◆ **TASK ITEM**
Your reply is to be the lines below, exactly as written, with images omitted.
[DATA EXTRACTS — start]
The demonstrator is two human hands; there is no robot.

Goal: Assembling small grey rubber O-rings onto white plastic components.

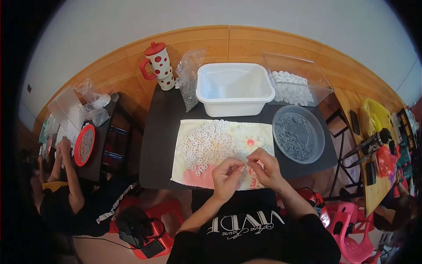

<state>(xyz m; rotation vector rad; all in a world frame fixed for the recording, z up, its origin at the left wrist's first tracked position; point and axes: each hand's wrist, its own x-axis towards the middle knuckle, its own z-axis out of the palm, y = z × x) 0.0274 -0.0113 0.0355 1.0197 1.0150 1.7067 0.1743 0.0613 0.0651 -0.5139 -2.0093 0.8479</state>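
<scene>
My left hand [228, 177] and my right hand [264, 169] meet above the near right part of a cream and pink cloth [198, 178]. Both have thumb and fingers pinched together. Between the fingertips is a small pale piece, too small to make out clearly. Many small white plastic pieces with holes [206, 143] lie spread over the cloth, mostly on its left and middle. To the right of the cloth, a round clear tub [320, 141] holds a heap of grey screws or nails [292, 136].
A white basin [235, 107] stands behind the cloth, beside a bag of grey metal pieces [189, 90] and a dotted tumbler [159, 66]. At the back right is a clear box [323, 83] with white pieces. At left, another person's hands [63, 145] work near a red tray [78, 152].
</scene>
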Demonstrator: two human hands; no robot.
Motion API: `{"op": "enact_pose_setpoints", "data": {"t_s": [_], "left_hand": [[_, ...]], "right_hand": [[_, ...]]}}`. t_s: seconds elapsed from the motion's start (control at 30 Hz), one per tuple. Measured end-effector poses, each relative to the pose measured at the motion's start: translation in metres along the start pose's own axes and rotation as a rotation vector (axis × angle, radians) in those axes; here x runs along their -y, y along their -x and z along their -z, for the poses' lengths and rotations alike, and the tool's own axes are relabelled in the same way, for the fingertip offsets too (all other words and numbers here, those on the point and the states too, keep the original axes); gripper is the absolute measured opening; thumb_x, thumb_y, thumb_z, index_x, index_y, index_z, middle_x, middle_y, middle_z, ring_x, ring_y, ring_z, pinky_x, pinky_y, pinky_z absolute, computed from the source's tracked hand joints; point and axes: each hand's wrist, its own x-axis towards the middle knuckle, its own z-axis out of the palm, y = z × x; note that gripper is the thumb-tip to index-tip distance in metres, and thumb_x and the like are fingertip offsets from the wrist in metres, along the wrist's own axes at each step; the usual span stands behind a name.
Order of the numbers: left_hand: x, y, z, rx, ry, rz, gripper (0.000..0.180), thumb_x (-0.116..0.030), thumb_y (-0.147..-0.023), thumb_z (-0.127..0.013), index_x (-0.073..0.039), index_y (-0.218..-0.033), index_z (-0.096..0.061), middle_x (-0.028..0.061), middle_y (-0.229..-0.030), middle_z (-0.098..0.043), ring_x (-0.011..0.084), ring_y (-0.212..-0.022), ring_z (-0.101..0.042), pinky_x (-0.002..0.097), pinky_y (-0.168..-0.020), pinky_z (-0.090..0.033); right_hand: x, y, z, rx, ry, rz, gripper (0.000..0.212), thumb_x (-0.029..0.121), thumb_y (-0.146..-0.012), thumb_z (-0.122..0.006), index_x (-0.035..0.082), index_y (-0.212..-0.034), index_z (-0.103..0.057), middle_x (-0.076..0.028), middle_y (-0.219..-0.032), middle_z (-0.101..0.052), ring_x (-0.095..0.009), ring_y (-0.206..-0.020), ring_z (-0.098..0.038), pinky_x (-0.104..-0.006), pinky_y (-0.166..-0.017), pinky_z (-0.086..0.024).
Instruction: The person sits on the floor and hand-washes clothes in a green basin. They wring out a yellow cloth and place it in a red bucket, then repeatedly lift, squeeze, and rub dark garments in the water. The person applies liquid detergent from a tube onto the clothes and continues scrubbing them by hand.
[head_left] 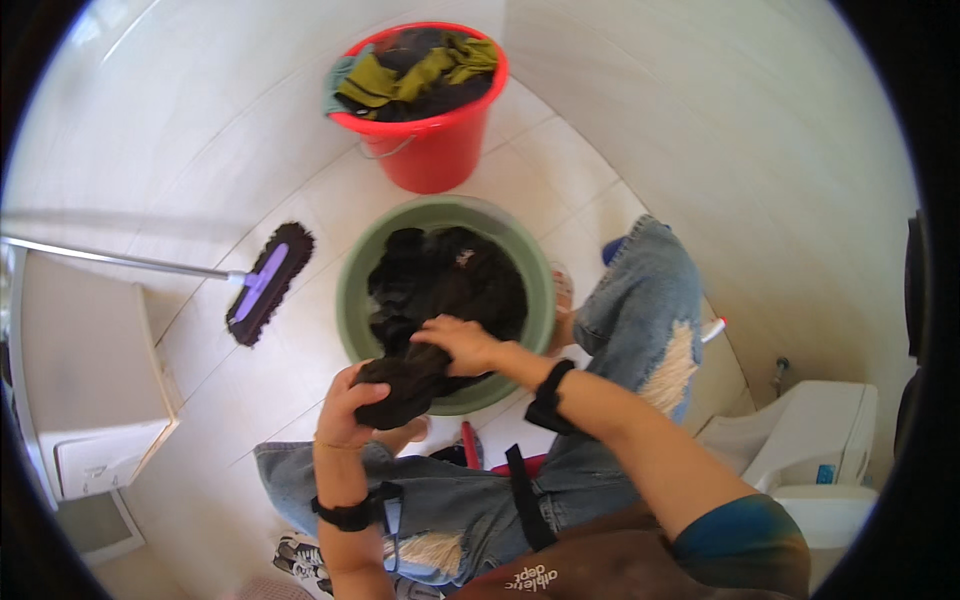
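Observation:
A round green basin point(352, 270) stands on the tiled floor between my legs, with dark, wet-looking clothes point(490, 275) heaped in it. At its near left rim my left hand point(348, 405) is closed round a bunched black piece of clothing point(405, 390), thumb on top. My right hand point(460, 342) lies over the same dark cloth above the basin, its fingers curled onto it. The cloth runs from my left hand down into the heap, so where it ends is hidden.
Beyond the basin stands a red bucket point(430, 155) full of dark and yellow-green clothes. A mop point(268, 280) with a purple head lies to the left, near a white cabinet point(95, 370). At right is a white toilet point(810, 440). Sneakers point(300, 560) sit at lower left.

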Motion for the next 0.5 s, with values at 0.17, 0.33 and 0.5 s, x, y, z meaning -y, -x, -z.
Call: {"op": "enact_pose_setpoints", "data": {"t_s": [0.17, 0.33, 0.5], "left_hand": [[-0.003, 0.012, 0.005, -0.051, 0.009, -0.174, 0.044, -0.014, -0.065, -0.058, 0.008, -0.103, -0.054, 0.0184, -0.097, -0.061, 0.0292, -0.089, -0.06, 0.0382, -0.085, -0.047], [-0.013, 0.006, 0.011, -0.093, 0.255, -0.309, 0.039, -0.017, -0.074, -0.055, 0.006, -0.105, -0.055, 0.0172, -0.103, -0.061, 0.0304, -0.096, -0.058, 0.0392, -0.092, -0.042], [-0.011, -0.01, 0.002, -0.018, 0.355, -0.377, 0.036, -0.016, -0.08, -0.051, 0.004, -0.109, -0.055, 0.0163, -0.109, -0.059, 0.0295, -0.102, -0.056, 0.0393, -0.095, -0.04]], "right_hand": [[0.004, 0.006, -0.016, -0.312, -0.065, -0.235, 0.051, 0.004, -0.062, -0.062, 0.009, -0.111, -0.05, -0.014, -0.113, -0.052, -0.031, -0.102, -0.05, -0.0396, -0.083, -0.043], [0.013, 0.015, 0.06, -0.752, -0.374, -0.298, 0.03, -0.002, -0.06, -0.052, 0.002, -0.09, -0.056, -0.018, -0.084, -0.059, -0.034, -0.08, -0.056, -0.0361, -0.069, -0.045], [0.073, 0.003, 0.166, -0.734, -0.688, -0.127, 0.015, -0.005, -0.061, -0.042, -0.003, -0.067, -0.055, -0.007, -0.056, -0.053, -0.009, -0.06, -0.048, -0.0265, -0.054, -0.04]]}}
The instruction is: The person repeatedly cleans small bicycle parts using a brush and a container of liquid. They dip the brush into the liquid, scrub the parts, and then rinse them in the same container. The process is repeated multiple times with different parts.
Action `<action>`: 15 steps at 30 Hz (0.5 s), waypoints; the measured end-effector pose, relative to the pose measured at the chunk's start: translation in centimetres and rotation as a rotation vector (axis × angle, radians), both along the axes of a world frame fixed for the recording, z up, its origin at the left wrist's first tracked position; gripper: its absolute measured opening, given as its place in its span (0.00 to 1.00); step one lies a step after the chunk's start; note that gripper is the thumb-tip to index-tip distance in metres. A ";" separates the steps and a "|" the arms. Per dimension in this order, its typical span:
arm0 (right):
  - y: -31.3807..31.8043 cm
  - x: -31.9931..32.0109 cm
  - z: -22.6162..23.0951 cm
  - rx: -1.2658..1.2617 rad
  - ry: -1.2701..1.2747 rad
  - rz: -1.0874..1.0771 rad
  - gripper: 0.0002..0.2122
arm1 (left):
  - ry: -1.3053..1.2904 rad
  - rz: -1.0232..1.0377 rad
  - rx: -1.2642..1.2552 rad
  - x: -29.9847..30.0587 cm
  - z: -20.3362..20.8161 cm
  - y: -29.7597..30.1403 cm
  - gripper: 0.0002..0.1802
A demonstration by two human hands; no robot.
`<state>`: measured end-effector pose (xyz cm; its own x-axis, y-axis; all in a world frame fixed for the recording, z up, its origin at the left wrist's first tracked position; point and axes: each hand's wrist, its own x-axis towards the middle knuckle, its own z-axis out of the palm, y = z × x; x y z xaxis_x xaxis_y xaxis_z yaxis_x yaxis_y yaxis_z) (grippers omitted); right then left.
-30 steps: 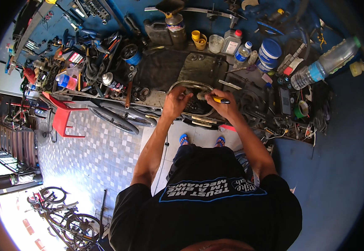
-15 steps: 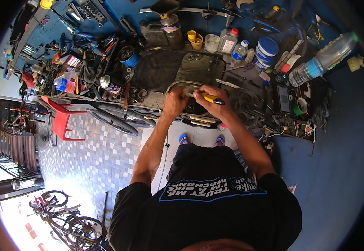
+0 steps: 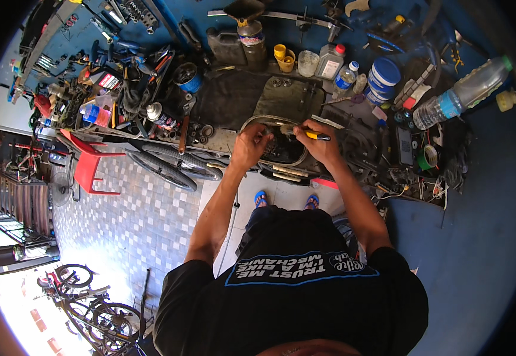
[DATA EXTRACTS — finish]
◆ **ANSWER SECTION**
The demonstrator is two human hands; there is no robot.

Goal: Assembling small grey rubber O-rings onto white plastic components.


<state>(xyz m; rotation vector rad; all in a world frame fixed for the recording, z up, its origin at the left wrist's first tracked position; point and axes: each hand's wrist, its own x-axis towards the middle knuckle, its own z-axis out of the palm, y = z × x) 0.0274 -0.0113 0.0355 1.0197 1.0150 1.7067 0.1743 0.0613 0.0651 -0.5139 -2.0093 0.8479</state>
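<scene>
My left hand [228, 177] and my right hand [264, 169] meet above the near right part of a cream and pink cloth [198, 178]. Both have thumb and fingers pinched together. Between the fingertips is a small pale piece, too small to make out clearly. Many small white plastic pieces with holes [206, 143] lie spread over the cloth, mostly on its left and middle. To the right of the cloth, a round clear tub [320, 141] holds a heap of grey screws or nails [292, 136].
A white basin [235, 107] stands behind the cloth, beside a bag of grey metal pieces [189, 90] and a dotted tumbler [159, 66]. At the back right is a clear box [323, 83] with white pieces. At left, another person's hands [63, 145] work near a red tray [78, 152].
</scene>
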Demonstrator: two human hands; no robot.
Motion API: `{"op": "enact_pose_setpoints", "data": {"t_s": [_], "left_hand": [[_, ...]], "right_hand": [[_, ...]]}}`. t_s: seconds elapsed from the motion's start (control at 30 Hz), one per tuple. Measured end-effector poses, each relative to the pose measured at the motion's start: translation in metres along the start pose's own axes and rotation as a rotation vector (axis × angle, radians) in those axes; here x runs along their -y, y along their -x and z along their -z, for the poses' lengths and rotations alike, and the tool's own axes are relabelled in the same way, for the fingertip offsets too (all other words and numbers here, those on the point and the states too, keep the original axes); gripper is the absolute measured opening; thumb_x, thumb_y, thumb_z, index_x, index_y, index_z, middle_x, middle_y, middle_z, ring_x, ring_y, ring_z, pinky_x, pinky_y, pinky_z absolute, computed from the source's tracked hand joints; point and axes: each hand's wrist, its own x-axis towards the middle knuckle, its own z-axis out of the palm, y = z × x; note that gripper is the thumb-tip to index-tip distance in metres, and thumb_x and the like are fingertip offsets from the wrist in metres, along the wrist's own axes at each step; the usual span stands behind a name.
Order of the numbers: left_hand: x, y, z, rx, ry, rz, gripper (0.000..0.180), thumb_x (-0.116..0.030), thumb_y (-0.147..-0.023), thumb_z (-0.127..0.013), index_x (-0.073..0.039), index_y (-0.218..-0.033), index_z (-0.096..0.061), middle_x (-0.028..0.061), middle_y (-0.229..-0.030), middle_z (-0.098..0.043), ring_x (-0.011..0.084), ring_y (-0.212..-0.022), ring_z (-0.101..0.042), pinky_x (-0.002..0.097), pinky_y (-0.168..-0.020), pinky_z (-0.090..0.033); right_hand: x, y, z, rx, ry, rz, gripper (0.000..0.212), thumb_x (-0.029..0.121), thumb_y (-0.146..-0.012), thumb_z (-0.122..0.006), index_x (-0.035..0.082), index_y (-0.212..-0.034), index_z (-0.103..0.057), middle_x (-0.076..0.028), middle_y (-0.219..-0.032), middle_z (-0.101..0.052), ring_x (-0.095..0.009), ring_y (-0.206..-0.020), ring_z (-0.098..0.038), pinky_x (-0.104..-0.006), pinky_y (-0.166..-0.017), pinky_z (-0.086..0.024).
Instruction: The person sits on the floor and hand-washes clothes in a green basin. They wring out a yellow cloth and place it in a red bucket, then repeatedly lift, squeeze, and rub dark garments in the water. The person applies liquid detergent from a tube onto the clothes and continues scrubbing them by hand.
[head_left] 
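Observation:
A round green basin point(352, 270) stands on the tiled floor between my legs, with dark, wet-looking clothes point(490, 275) heaped in it. At its near left rim my left hand point(348, 405) is closed round a bunched black piece of clothing point(405, 390), thumb on top. My right hand point(460, 342) lies over the same dark cloth above the basin, its fingers curled onto it. The cloth runs from my left hand down into the heap, so where it ends is hidden.
Beyond the basin stands a red bucket point(430, 155) full of dark and yellow-green clothes. A mop point(268, 280) with a purple head lies to the left, near a white cabinet point(95, 370). At right is a white toilet point(810, 440). Sneakers point(300, 560) sit at lower left.
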
Motion for the next 0.5 s, with values at 0.17, 0.33 and 0.5 s, x, y, z meaning -y, -x, -z.
Call: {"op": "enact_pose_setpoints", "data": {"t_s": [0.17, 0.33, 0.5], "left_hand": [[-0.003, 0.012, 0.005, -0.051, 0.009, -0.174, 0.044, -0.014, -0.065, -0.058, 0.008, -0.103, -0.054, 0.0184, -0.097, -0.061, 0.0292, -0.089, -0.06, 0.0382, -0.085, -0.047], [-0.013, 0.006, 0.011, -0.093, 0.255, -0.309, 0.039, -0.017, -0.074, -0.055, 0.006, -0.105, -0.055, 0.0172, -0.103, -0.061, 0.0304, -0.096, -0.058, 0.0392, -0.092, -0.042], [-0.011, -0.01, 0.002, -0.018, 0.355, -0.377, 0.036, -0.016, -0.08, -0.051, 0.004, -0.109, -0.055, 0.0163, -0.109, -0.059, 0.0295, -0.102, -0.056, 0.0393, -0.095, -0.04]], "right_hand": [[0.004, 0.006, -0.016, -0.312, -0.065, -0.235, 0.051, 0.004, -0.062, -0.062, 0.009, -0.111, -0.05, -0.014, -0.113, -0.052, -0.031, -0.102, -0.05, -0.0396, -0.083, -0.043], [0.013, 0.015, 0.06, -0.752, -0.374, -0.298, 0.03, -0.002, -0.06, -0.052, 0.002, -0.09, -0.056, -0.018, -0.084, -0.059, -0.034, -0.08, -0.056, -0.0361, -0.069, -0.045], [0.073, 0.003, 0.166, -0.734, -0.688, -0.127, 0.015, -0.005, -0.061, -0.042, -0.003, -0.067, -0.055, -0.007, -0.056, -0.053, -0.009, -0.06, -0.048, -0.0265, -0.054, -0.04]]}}
The instruction is: The person repeatedly cleans small bicycle parts using a brush and a container of liquid. They dip the brush into the liquid, scrub the parts, and then rinse them in the same container. The process is repeated multiple times with different parts.
Action `<action>`: 15 steps at 30 Hz (0.5 s), waypoints; the measured end-effector pose, relative to the pose measured at the chunk's start: translation in centimetres and rotation as a rotation vector (axis × angle, radians), both along the axes of a world frame fixed for the recording, z up, its origin at the left wrist's first tracked position; gripper: its absolute measured opening, given as its place in its span (0.00 to 1.00); step one lies a step after the chunk's start; note that gripper is the thumb-tip to index-tip distance in metres. A ";" separates the steps and a "|" the arms. Per dimension in this order, its typical span:
arm0 (right):
  - y: -31.3807..31.8043 cm
  - x: -31.9931..32.0109 cm
  - z: -22.6162..23.0951 cm
  - rx: -1.2658..1.2617 rad
  - ry: -1.2701..1.2747 rad
  - rz: -1.0874..1.0771 rad
  - gripper: 0.0002..0.2122
arm1 (left):
  - ry: -1.3053..1.2904 rad
  - rz: -1.0232..1.0377 rad
  - rx: -1.2642..1.2552 rad
  - x: -29.9847..30.0587 cm
  - z: -20.3362..20.8161 cm
  - y: -29.7597..30.1403 cm
  - gripper: 0.0002..0.1802
A demonstration by two human hands; no robot.
`<state>`: measured end-effector pose (xyz cm; its own x-axis, y-axis; all in a world frame fixed for the recording, z up, its origin at the left wrist's first tracked position; point and axes: each hand's wrist, its own x-axis towards the middle knuckle, its own z-axis out of the palm, y = z × x; x y z xaxis_x xaxis_y xaxis_z yaxis_x yaxis_y yaxis_z) (grippers omitted); right then left.
-30 steps: 
-15 steps: 
+0 steps: 

That completes the answer to this exercise.